## tsne 表征学习
- t-SNE
- 聚类结果可视化
- sklearn.manifold.TSNE

In [1]:
import matplotlib.pyplot as plt
import numpy as np
import pandas as pd
import torch
import torch.nn.functional as F
import torchvision
import torchvision.transforms as transforms
from sklearn.manifold import TSNE
from torch import nn
from torch.optim.lr_scheduler import StepLR
from torch.utils.data import DataLoader

device = "cuda" if torch.cuda.is_available() else "cpu"
print(f"Using {device} device")

Using cuda device


In [None]:
transform = transforms.Compose([
    transforms.ToTensor(),
    transforms.Normalize((0.1307,), (0.3081,)),
    # transforms.Grayscale(3),
    # transforms.Normalize(mean=(0.5, 0.5, 0.5), std=(0.5, 0.5, 0.5))  # 归一化到(0,1) 分布到(-1,1)
])
dataset1 = torchvision.datasets.MNIST(root="../../data", train=True, download=True, transform=transform)
dataset2 = torchvision.datasets.MNIST(root="../../data", train=False, download=False, transform=transform)
# DataLoader num_workers 不要设置, cpu: num_workers=2
train_loader: DataLoader = torch.utils.data.DataLoader(dataset1, batch_size=64, shuffle=True)
test_loader: DataLoader = torch.utils.data.DataLoader(dataset2, batch_size=1000, shuffle=True)

In [3]:
def train(model: nn.Module, device, train_loader, optimizer: torch.optim.Optimizer, epoch):
    model.train()
    for batch_idx, (data, target) in enumerate(train_loader):
        data, target = data.to(device), target.to(device)
        optimizer.zero_grad()

        output = model(data)
        loss = F.nll_loss(output, target)
        loss.backward()

        optimizer.step()

        if batch_idx % 10 == 0:
            # Train Epoch: 2 [16640/60000 (28%)]	Loss: 0.142410
            print('Train Epoch: {} [{}/{} ({:.0f}%)]\tLoss: {:.6f}'.format(
                epoch,
                batch_idx * len(data), len(train_loader.dataset), 100. * batch_idx / len(train_loader),
                loss.item()))


def test(model: nn.Module, device, test_loader):
    model.eval()
    test_loss = 0
    correct = 0
    with torch.no_grad():
        for data, target in test_loader:
            data, target = data.to(device), target.to(device)
            output = model(data)
            test_loss += F.nll_loss(output, target, reduction='sum').item()
            pred = output.argmax(dim=1, keepdims=True)
            correct += pred.eq(target.view_as(pred)).sum().item()
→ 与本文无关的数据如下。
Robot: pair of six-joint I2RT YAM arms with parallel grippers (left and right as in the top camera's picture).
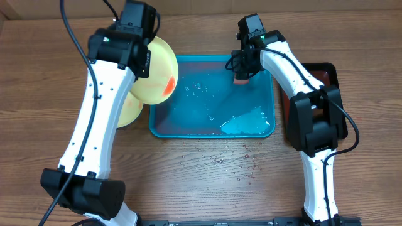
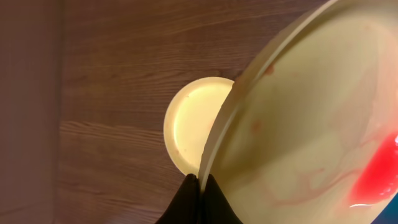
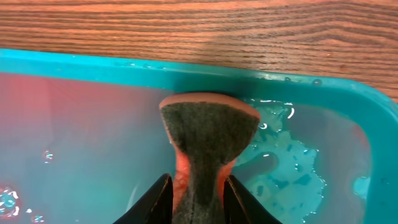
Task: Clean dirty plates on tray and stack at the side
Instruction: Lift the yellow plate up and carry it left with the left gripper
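Observation:
My left gripper [image 1: 146, 58] [image 2: 202, 182] is shut on the rim of a yellow-green plate [image 1: 161, 72] [image 2: 298, 124]. It holds the plate tilted on edge over the left rim of the turquoise tray [image 1: 162, 129]. The plate bears a red smear [image 1: 168, 85] and thin red streaks. A second yellow-green plate [image 1: 129, 110] [image 2: 186, 127] lies flat on the table below it. My right gripper [image 1: 241, 74] [image 3: 198, 193] is shut on a pink sponge with a dark scouring face [image 3: 208, 137], over the tray's far right part near its rim [image 3: 124, 68]. I cannot make out the pale blue-white plate.
The tray holds shallow water with bubbles and a pale wet patch [image 1: 248, 122] at its front right. A dark red-black tray [image 1: 328, 70] lies to the right, partly under my right arm. Water drops [image 1: 220, 160] dot the wooden table in front of the tray.

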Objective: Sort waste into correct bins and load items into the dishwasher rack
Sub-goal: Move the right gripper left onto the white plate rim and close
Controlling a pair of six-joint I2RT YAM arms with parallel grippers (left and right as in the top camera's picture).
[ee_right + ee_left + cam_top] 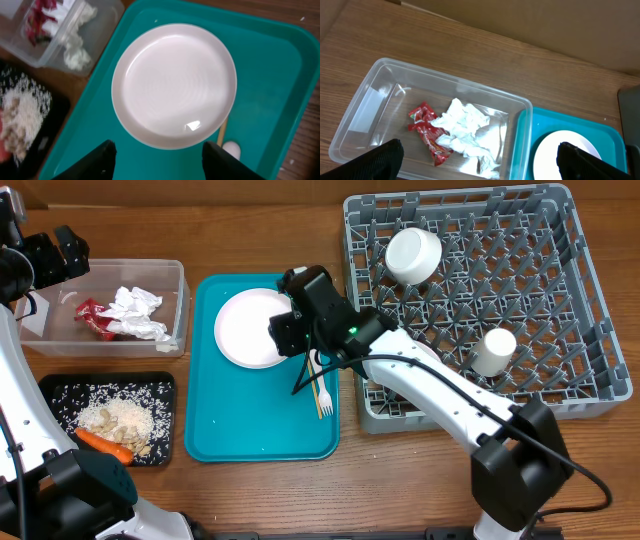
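Over at 3 o'clock, your rack (560,300) already has a bowl (413,255) and cup (493,350), and the waste (130,310) looks binned at 9. Left to load: the plate (245,330), glossy and clean, at the teal tray's (260,435) 12 o'clock end, plus the fork (323,398). Right gripper (159,146) hangs spread over the plate's rim, and left gripper (480,146) gapes wide, empty.

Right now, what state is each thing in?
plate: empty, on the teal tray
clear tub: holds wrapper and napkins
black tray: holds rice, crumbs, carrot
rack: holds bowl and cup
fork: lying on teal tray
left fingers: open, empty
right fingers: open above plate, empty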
    test_loss /= len(test_loader.dataset)

    # Test set: Average loss: 0.0483, Accuracy: 9849/10000 (98%)
    print('\nTest set: Average loss: {:.4f}, Accuracy: {}/{} ({:.0f}%)\n'.format(
        test_loss,
        correct, len(test_loader.dataset), 100. * correct / len(test_loader.dataset)))

In [None]:
features = 123
data = pd.DataFrame(features)
tsne = TSNE()
tsne.fit_transform(data)
data = pd.DataFrame(tsne.embedding_, index=data.index)
data.to_pickle('./tsne.pkl')

In [None]:
tsne_data = pd.read_pickle('./tsne.pkl')

y_data = dataset1.test_labels
y_data = np.where(y_data == 1)[1] * (9.0 / 10)
plt.scatter(tsne[0], tsne[1], c=y_data, s=1, cmap=plt.cm.get_cmap('jet', 10))
plt.colorbar(ticks=range(10))
plt.clim(-.5, 9.5)
plt.show()